_Required work_:
Copy each line in the data below that contains the word "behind".

(Records from a data source)

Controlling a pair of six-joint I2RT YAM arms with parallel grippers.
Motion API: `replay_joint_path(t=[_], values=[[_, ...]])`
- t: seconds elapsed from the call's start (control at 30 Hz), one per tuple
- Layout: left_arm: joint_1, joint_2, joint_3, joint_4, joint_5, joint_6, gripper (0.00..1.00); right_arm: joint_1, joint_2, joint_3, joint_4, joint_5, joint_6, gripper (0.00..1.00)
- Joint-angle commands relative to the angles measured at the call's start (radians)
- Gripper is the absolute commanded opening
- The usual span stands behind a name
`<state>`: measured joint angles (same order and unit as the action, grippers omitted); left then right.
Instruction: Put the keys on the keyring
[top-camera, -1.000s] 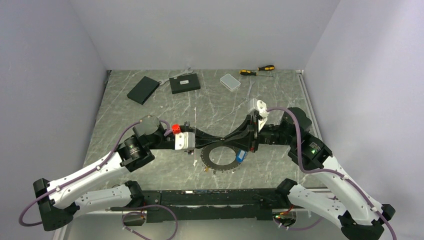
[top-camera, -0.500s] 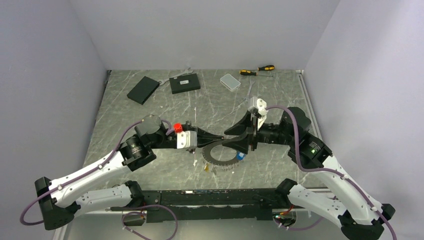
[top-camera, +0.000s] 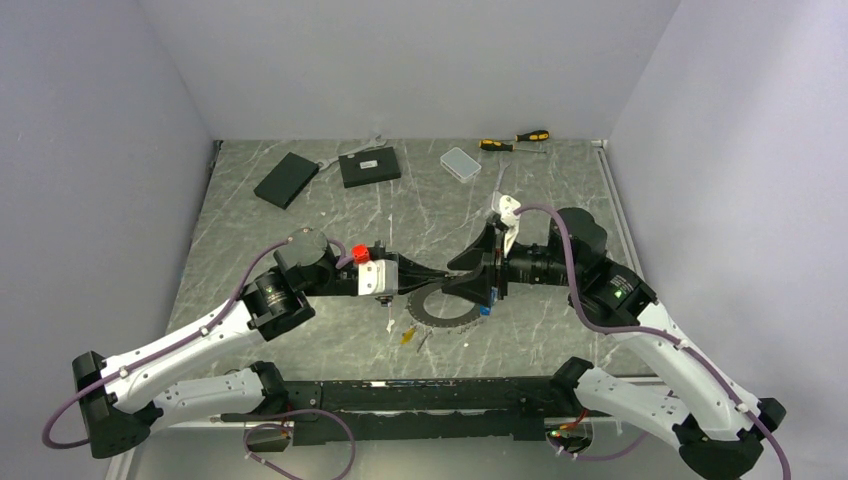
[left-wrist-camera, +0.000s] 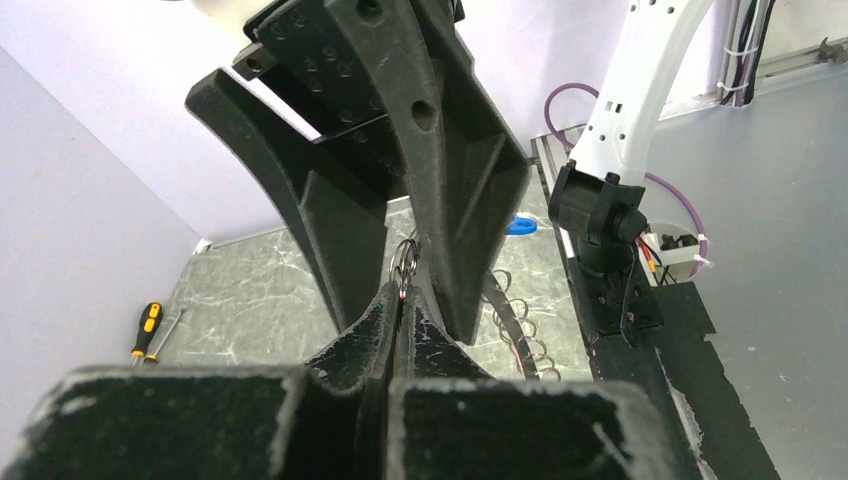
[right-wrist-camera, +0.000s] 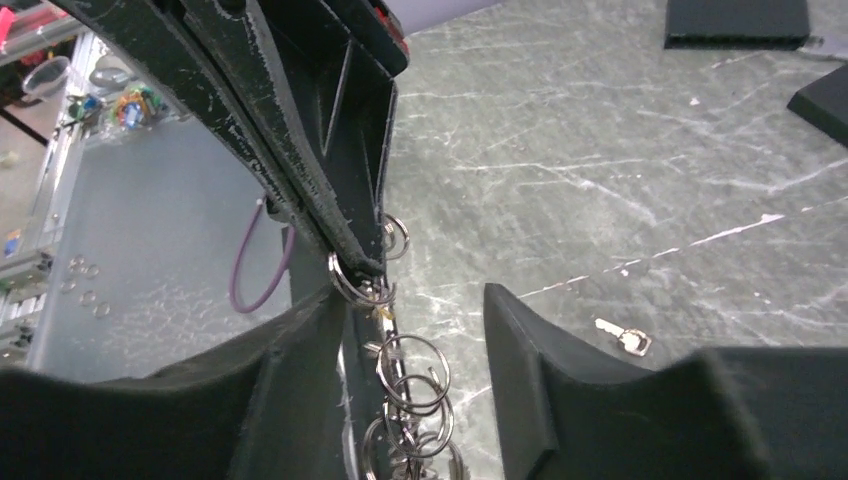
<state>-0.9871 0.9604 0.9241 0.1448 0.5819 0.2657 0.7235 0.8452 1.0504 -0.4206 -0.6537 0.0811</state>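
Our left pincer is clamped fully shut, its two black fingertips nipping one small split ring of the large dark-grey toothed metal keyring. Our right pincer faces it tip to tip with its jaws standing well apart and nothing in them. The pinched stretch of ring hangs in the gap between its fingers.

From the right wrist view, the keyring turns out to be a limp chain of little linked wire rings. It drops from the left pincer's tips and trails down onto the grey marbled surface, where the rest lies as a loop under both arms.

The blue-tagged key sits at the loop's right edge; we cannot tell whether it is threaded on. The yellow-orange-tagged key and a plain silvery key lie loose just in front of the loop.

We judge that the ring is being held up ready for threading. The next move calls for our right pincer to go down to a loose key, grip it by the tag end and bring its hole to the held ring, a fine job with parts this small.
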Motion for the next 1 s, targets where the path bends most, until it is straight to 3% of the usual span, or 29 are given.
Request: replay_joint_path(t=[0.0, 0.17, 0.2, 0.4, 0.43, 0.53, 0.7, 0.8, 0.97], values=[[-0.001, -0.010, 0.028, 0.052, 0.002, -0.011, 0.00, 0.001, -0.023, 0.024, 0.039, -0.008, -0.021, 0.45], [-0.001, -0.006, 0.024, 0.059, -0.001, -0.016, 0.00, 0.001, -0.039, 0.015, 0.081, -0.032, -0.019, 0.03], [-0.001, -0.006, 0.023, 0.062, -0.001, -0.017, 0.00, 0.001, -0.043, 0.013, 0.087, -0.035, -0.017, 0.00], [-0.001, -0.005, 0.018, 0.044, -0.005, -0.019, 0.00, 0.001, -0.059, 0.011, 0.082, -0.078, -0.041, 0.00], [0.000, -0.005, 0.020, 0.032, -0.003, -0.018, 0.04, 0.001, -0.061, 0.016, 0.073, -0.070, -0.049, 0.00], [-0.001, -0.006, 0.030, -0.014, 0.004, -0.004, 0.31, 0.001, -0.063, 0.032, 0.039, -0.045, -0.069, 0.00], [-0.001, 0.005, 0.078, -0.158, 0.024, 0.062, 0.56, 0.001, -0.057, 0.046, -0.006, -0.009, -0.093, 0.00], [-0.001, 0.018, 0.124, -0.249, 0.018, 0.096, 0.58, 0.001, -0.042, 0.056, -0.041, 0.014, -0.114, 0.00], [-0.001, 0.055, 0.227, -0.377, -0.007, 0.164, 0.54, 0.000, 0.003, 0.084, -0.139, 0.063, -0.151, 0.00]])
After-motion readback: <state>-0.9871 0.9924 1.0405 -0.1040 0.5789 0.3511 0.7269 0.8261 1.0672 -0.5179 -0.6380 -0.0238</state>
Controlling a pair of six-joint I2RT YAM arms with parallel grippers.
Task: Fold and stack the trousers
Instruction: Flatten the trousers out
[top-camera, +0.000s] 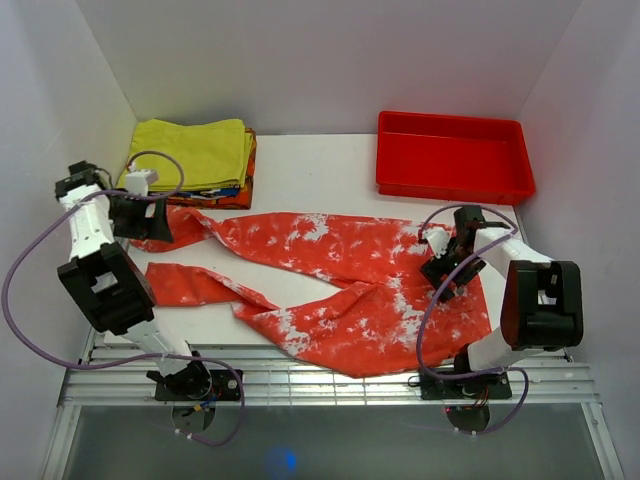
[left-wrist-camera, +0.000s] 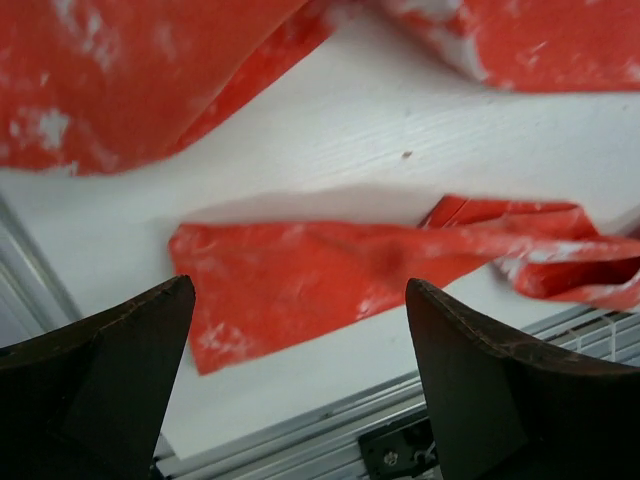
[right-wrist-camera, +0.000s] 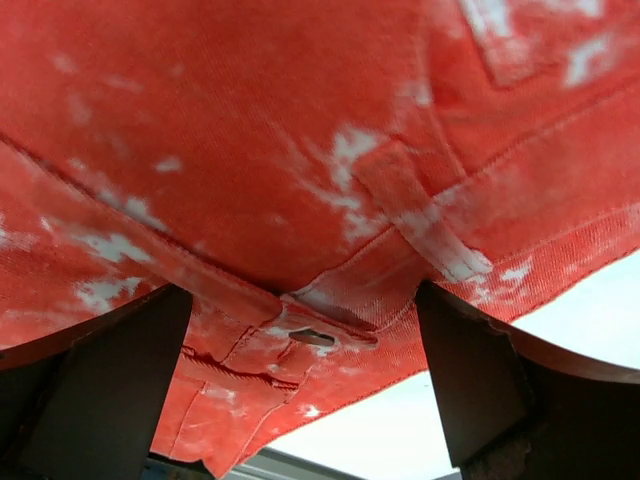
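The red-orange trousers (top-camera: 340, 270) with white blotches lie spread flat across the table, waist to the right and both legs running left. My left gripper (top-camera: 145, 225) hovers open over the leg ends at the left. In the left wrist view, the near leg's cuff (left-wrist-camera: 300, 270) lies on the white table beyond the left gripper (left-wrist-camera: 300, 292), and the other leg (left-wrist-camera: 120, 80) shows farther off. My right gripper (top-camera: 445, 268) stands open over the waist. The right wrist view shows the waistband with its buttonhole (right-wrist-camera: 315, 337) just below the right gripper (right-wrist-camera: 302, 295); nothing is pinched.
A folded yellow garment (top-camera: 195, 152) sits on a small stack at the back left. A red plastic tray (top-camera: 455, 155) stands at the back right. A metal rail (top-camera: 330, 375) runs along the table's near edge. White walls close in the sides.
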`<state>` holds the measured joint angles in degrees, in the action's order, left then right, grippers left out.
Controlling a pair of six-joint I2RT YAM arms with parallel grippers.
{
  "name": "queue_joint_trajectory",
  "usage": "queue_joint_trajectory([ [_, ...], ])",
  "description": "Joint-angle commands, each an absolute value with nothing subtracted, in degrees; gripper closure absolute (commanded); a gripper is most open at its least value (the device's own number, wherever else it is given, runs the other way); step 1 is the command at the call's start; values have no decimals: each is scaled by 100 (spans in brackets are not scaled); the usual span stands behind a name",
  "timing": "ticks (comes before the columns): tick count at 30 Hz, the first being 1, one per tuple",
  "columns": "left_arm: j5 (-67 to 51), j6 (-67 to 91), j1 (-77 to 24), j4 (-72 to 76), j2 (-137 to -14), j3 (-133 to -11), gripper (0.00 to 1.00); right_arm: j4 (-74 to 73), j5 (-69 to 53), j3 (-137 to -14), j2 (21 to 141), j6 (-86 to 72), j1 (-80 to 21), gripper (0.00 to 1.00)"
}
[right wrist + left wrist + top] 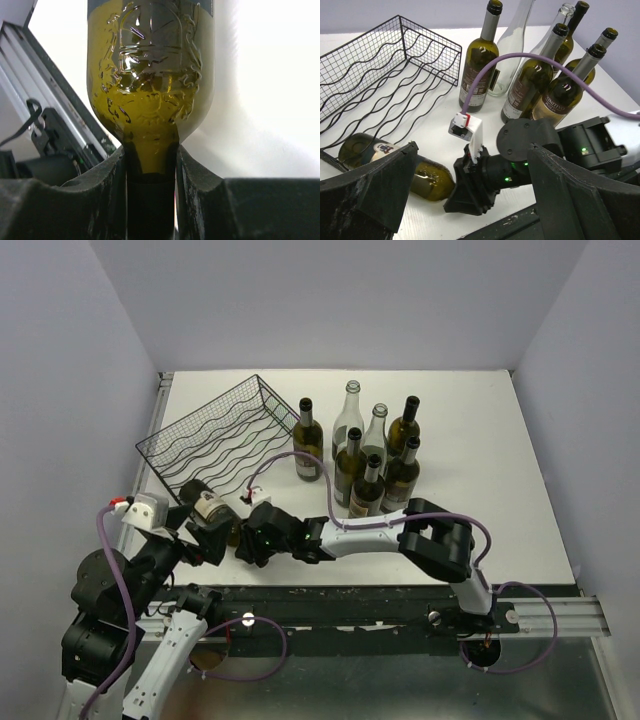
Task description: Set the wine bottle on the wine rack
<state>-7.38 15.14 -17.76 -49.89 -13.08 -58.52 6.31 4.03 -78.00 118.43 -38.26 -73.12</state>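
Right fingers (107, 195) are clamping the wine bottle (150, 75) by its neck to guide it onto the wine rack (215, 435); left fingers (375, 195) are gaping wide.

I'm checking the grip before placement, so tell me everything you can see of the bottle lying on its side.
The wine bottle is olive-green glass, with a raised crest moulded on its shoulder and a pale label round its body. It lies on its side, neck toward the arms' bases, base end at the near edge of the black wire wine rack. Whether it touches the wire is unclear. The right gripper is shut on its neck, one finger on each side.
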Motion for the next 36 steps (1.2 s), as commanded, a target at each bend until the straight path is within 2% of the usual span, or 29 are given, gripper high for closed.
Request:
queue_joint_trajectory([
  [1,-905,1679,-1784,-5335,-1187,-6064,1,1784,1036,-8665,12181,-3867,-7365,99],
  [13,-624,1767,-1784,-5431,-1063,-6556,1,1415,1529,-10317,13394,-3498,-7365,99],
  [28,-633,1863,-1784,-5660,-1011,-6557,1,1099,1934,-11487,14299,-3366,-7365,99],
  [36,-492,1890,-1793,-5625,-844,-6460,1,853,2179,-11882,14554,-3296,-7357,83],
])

_Problem solution_:
- The usual span stands behind a name
  "description": "Joint-angle commands, each an absolute value with nothing subtracted, in degrees; gripper closure absolute (commanded); a gripper is most open at its least value (the device's own number, wherever else it is given, runs the other way); step 1 is the command at the call's start; values have no decimals: each is scaled by 100 (spans in brackets are not scaled); the usual span stands behind a name",

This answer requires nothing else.